### PROBLEM REQUIREMENTS
Exactly as written, restate the material below from its first line through the line containing "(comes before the", and stop there.

►

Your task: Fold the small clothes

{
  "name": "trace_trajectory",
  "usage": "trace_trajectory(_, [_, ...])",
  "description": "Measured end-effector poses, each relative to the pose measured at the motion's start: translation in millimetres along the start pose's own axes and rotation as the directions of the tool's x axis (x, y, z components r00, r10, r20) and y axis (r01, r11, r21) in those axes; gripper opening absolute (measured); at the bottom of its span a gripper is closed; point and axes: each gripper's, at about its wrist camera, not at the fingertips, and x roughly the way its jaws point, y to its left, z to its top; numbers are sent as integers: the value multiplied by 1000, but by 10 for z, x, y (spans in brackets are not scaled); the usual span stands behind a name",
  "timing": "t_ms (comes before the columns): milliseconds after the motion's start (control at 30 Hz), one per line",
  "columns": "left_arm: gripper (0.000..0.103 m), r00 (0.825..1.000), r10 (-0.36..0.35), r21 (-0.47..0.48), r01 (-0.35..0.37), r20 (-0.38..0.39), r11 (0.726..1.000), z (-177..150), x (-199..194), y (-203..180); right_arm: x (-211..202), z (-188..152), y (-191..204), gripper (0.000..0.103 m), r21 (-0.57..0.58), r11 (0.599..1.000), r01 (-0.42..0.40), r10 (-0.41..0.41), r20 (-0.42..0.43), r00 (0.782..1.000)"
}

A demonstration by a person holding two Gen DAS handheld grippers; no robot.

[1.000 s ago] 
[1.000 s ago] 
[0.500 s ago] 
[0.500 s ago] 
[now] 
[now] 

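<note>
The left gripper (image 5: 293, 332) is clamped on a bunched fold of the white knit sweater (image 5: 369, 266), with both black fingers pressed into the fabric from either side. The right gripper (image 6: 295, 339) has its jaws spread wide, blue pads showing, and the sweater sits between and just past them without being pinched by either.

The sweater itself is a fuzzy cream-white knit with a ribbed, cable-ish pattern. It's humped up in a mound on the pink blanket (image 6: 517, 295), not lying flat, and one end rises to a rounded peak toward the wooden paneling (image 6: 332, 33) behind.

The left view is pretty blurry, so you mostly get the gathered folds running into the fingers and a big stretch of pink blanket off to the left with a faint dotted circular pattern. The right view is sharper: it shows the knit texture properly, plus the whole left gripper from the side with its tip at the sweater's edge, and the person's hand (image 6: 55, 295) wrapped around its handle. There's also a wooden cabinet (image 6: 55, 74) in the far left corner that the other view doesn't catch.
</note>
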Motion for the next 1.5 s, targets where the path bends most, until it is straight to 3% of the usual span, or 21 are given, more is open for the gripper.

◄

### RESPONSE TO THE EXERCISE
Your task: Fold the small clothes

{
  "name": "trace_trajectory",
  "usage": "trace_trajectory(_, [_, ...])",
  "description": "Measured end-effector poses, each relative to the pose measured at the motion's start: translation in millimetres along the start pose's own axes and rotation as the directions of the tool's x axis (x, y, z components r00, r10, r20) and y axis (r01, r11, r21) in those axes; gripper opening absolute (measured); at the bottom of its span a gripper is closed; point and axes: each gripper's, at about its wrist camera, not at the fingertips, and x roughly the way its jaws point, y to its left, z to its top; numbers are sent as integers: the value multiplied by 1000, but by 10 for z, x, y (spans in brackets are not scaled); the usual span stands behind a name",
  "timing": "t_ms (comes before the columns): milliseconds after the motion's start (control at 30 Hz), one per line",

The output has been given in full.